Go through the data underneath and report how many lines hold the string "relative", giving only the number.

*** DATA IN THIS EXERCISE Section Begins ***

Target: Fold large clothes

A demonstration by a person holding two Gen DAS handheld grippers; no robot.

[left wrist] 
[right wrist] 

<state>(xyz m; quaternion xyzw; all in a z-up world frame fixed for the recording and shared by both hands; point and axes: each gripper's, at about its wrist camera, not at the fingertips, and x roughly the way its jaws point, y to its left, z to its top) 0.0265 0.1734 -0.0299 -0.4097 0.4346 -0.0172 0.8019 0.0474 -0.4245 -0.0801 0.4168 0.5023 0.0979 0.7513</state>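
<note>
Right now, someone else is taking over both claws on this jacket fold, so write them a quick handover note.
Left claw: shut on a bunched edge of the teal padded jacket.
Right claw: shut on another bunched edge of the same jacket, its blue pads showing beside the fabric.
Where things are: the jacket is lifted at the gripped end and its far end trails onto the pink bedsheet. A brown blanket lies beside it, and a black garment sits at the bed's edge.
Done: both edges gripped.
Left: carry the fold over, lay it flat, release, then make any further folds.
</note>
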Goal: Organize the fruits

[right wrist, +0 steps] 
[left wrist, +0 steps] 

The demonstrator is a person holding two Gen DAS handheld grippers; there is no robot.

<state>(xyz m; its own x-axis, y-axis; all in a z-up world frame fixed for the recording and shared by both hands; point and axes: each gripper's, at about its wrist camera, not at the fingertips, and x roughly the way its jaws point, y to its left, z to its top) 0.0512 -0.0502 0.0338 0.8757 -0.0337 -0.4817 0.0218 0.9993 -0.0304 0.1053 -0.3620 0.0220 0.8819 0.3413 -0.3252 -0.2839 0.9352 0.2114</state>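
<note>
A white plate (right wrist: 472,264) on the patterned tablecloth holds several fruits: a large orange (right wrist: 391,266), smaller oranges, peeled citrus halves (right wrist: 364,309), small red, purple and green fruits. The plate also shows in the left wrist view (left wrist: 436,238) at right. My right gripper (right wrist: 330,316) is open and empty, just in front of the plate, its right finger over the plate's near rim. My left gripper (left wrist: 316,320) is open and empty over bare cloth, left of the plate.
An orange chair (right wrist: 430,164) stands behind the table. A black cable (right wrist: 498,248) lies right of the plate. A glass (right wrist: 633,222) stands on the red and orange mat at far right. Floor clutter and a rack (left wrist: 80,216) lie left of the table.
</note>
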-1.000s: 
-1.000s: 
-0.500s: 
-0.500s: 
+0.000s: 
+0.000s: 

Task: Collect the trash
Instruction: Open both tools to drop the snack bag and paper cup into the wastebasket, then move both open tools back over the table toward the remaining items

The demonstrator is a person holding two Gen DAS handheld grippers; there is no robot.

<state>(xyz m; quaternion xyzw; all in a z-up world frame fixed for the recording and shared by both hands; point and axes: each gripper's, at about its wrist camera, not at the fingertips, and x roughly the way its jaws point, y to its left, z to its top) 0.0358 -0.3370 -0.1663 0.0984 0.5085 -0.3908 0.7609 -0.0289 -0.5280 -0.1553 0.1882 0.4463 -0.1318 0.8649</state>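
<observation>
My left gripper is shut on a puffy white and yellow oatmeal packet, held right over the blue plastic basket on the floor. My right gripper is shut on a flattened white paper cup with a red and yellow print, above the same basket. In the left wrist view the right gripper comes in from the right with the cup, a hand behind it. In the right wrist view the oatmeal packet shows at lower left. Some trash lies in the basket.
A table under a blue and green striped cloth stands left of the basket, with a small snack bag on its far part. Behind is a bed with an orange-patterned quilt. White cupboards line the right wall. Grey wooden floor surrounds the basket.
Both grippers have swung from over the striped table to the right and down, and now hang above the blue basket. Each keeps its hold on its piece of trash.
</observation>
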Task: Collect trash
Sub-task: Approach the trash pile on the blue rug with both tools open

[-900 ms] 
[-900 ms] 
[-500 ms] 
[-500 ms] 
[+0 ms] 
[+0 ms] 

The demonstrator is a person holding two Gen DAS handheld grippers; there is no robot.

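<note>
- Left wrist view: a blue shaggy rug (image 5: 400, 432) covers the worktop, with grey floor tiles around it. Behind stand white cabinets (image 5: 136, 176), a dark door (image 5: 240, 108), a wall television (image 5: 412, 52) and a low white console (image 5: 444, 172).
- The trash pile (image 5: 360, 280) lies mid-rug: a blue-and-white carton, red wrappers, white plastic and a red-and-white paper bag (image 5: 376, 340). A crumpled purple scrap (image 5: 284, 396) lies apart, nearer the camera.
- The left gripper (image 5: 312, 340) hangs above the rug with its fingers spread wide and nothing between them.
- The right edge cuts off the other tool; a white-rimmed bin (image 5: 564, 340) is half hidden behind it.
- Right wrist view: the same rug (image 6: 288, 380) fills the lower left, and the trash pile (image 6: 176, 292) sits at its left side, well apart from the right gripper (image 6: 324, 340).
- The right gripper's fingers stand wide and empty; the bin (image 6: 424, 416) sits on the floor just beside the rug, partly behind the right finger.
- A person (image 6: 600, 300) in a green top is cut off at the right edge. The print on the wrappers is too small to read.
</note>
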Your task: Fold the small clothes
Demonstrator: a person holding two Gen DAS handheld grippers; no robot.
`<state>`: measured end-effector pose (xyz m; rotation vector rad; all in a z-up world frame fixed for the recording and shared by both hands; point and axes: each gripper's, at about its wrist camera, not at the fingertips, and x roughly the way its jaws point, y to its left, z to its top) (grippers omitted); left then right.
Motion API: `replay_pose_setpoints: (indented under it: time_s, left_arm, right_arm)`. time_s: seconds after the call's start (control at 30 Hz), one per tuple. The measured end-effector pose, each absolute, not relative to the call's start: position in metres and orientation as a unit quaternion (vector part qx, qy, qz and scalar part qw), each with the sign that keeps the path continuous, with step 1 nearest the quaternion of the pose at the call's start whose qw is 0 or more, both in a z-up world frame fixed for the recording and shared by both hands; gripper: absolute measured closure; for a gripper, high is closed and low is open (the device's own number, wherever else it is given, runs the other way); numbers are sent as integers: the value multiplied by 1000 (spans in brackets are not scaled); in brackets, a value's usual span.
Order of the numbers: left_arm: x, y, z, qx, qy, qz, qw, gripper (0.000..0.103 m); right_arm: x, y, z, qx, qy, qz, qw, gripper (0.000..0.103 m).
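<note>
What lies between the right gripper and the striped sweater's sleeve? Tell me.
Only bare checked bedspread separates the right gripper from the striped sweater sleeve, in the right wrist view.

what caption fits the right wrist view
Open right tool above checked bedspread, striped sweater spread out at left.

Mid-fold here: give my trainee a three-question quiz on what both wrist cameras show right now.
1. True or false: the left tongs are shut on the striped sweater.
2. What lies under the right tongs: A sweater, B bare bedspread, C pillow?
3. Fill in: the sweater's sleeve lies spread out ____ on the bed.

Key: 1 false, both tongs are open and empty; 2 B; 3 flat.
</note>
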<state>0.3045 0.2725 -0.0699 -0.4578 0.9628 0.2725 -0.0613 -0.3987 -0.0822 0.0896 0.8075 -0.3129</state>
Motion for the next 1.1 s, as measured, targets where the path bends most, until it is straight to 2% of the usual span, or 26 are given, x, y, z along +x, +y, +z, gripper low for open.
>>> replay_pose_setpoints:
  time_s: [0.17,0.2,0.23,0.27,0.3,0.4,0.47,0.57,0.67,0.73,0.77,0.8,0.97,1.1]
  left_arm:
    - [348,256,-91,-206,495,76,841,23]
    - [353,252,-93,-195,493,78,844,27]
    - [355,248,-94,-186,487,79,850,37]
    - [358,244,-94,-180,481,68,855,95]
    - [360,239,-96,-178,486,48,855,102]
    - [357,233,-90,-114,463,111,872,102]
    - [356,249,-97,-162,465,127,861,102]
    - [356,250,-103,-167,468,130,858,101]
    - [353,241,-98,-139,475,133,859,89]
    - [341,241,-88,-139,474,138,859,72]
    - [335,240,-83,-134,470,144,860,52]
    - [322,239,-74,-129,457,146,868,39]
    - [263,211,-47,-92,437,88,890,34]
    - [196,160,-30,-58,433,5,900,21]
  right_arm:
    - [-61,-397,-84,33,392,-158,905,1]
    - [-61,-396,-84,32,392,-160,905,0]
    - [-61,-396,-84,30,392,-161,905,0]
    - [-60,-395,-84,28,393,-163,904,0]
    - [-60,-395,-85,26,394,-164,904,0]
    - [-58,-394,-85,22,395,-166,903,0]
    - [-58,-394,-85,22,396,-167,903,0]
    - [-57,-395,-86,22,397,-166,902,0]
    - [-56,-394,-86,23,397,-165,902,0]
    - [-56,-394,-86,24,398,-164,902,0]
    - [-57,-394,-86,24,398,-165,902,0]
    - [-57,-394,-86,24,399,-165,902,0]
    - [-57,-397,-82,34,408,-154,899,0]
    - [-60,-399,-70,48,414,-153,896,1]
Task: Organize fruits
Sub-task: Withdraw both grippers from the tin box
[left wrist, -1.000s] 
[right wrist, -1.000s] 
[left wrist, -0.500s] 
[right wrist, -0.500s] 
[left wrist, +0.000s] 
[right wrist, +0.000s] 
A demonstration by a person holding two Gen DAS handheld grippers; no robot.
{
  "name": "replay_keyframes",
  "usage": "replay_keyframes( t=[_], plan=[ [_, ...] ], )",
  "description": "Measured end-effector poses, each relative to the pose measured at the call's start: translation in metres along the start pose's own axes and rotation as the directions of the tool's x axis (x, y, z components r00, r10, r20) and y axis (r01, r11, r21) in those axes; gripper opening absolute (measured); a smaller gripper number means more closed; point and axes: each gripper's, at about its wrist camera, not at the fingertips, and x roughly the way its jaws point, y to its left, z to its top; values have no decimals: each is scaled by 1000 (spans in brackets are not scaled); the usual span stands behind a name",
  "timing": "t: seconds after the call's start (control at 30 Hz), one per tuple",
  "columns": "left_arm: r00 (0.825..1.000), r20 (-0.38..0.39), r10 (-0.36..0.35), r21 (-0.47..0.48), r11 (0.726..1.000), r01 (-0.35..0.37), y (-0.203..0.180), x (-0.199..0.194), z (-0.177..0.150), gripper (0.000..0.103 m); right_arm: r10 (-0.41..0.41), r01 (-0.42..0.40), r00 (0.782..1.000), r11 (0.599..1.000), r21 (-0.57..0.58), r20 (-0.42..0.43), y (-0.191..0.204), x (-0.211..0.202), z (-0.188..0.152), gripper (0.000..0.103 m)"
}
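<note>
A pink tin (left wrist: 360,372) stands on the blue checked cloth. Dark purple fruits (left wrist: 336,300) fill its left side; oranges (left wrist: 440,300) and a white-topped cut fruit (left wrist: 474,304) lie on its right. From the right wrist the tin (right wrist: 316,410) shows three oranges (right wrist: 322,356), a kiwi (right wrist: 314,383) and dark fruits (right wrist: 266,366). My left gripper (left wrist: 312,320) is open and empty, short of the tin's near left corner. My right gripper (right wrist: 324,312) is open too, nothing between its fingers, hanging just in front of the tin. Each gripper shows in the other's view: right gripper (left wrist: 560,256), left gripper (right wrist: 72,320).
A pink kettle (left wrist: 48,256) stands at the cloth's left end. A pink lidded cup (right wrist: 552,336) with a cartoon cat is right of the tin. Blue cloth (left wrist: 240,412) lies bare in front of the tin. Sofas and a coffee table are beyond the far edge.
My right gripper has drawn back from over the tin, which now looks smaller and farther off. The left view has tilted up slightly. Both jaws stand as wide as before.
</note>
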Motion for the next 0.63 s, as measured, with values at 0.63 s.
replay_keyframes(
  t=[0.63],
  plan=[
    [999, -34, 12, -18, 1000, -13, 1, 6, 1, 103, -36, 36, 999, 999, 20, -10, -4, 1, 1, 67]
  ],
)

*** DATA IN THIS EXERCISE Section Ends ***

ANSWER FOR THE TASK:
2